Он ушёл. Я потянулась к ноге – целая, не болит, от страшного отека – ни следа. Пошевелила пальцами, согнула в колене. Я здорова? Но… как такое возможно? Доктор же сказал, омертвела нога, не спасти. И ведь знахарство это, молитвы, заговоры – всего лишь предрассудки, обман, невежество. Тогда как же? Как?!
Вернулся Самойлов. Принёс холодной воды, дал напиться. Сам светится.
А мне вот не радостно. Кто я теперь? Что я? И люди осудят – такой позор. И наши отвернутся. Скажут, что запятнала честь комсомола. И будут правы!
Я – действительно предатель. Принципы предала, идеалы, всё, за что боролась. А главное, со страхом понимаю, что у самой в голове неразбериха, в сердце – смятение. Уже не знаю твёрдо, во что верить, во что – нет. И как мне теперь жить?
До дома меня провожал Самойлов. Сама еще слаба была, ноги дрожали, не слушались, и голова кружилась. Еще и как кружилась! Даже не знаю, от чего больше: от болезни или от него, от того, что он так близко, за руку меня держит, плечом касается.
Мы шли молча, только у калитки я сказала, пряча глаза:
– Ты прости меня, я ведь тогда считала, что поступаю правильно. Что долг свой выполняю. А теперь… теперь я сама ничего не понимаю… запуталась…

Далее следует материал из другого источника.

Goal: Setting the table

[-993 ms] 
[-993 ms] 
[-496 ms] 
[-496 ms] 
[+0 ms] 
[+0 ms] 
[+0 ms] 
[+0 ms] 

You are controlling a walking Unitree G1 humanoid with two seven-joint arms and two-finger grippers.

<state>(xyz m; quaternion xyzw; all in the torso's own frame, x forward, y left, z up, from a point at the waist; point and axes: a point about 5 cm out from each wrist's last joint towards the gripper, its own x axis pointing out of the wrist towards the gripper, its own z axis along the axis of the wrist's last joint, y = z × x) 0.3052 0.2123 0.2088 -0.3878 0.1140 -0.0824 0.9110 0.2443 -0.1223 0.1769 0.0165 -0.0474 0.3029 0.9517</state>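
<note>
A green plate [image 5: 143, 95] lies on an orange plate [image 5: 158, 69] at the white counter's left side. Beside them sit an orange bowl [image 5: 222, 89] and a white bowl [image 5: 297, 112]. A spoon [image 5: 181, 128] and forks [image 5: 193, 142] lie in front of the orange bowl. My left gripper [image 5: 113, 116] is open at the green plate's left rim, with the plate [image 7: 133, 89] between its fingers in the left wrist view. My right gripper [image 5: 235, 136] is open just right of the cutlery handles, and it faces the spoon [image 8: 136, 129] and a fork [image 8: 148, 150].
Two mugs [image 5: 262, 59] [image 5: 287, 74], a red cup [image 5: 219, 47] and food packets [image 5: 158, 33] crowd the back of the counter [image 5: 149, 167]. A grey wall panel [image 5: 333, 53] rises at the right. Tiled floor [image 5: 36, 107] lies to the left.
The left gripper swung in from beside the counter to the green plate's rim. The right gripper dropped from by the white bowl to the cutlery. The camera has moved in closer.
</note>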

– А зачем понимать? Просто живи и слушай своё сердце.
– А ты слушаешь своё сердце?
Он улыбнулся. Помедлив, кивнул.
– И что оно тебе говорит? – прошептала я.
Самойлов не ответил, только посмотрел серьёзно и внимательно.

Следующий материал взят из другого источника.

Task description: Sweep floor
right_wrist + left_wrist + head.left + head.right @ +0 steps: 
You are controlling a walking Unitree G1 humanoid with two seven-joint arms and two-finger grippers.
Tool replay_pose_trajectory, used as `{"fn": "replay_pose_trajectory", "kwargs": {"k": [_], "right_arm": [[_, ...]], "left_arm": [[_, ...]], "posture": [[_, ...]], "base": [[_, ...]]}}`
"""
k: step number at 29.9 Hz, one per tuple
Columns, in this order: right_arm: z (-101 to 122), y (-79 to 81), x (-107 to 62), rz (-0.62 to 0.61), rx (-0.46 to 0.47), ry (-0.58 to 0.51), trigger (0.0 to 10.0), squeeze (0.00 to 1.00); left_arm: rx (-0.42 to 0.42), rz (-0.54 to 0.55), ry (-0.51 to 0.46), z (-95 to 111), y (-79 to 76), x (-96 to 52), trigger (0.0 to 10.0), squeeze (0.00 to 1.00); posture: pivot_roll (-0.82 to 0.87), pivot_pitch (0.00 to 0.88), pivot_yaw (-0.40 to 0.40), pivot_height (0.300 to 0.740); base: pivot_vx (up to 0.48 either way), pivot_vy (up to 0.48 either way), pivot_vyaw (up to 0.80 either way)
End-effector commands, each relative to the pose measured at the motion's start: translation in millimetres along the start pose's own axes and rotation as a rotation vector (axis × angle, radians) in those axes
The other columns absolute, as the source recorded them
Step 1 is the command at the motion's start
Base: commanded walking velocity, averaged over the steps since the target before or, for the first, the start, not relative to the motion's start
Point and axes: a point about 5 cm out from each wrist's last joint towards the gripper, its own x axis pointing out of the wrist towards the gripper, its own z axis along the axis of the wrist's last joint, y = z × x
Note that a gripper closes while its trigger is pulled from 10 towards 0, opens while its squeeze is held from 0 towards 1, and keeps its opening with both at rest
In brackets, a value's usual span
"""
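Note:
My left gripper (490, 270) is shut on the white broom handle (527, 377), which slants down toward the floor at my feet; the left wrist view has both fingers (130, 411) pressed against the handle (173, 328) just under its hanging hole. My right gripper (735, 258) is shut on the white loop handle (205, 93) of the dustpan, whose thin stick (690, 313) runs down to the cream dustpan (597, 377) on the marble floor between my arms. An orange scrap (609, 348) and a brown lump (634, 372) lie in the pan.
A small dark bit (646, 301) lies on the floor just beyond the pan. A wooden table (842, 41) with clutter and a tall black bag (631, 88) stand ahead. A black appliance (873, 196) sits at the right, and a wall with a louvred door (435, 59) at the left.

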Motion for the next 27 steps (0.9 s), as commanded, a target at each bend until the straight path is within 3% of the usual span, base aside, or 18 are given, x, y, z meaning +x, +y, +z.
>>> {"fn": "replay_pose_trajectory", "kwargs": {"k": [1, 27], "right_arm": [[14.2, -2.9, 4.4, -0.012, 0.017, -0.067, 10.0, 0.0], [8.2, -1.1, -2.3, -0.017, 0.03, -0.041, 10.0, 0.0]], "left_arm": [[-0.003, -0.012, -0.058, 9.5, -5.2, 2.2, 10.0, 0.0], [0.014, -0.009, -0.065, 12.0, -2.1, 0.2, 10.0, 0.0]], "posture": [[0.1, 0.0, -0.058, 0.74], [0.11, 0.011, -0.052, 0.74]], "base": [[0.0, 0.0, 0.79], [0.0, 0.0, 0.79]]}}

А потом медленно придвинулся ко мне, совсем близко, я даже почувствовала горячее дыхание на губах.
Сейчас поцелует, догадалась я. Надо отойти, ведь нехорошо это, неправильно, да и вдруг кто увидит. Но почему-то замерла, и глаза сами собой закрылись.
Нежное касание, едва уловимое… но земля тотчас поплыла из-под ног…
– Зоя! Зоинька!
Хлопнула дверь, и на крыльцо вышел папа. Я испуганно вздрогнула, открыла глаза. Самойлов все ещё был рядом, я чувствовала его запах, его тепло, его взгляд горячечный.
Не надо! Только не при папе! Хотела отпрянуть, но он стремительно наклонился и, задевая мягкими губами ухо, прошептал:
– Ты ещё узнаешь, что оно говорит. Обещаю.
Затем так же быстро отстранился и пошёл вдоль по улице. Оглянулся раз, другой, коротко махнул, а я смотрела вслед и невольно улыбалась.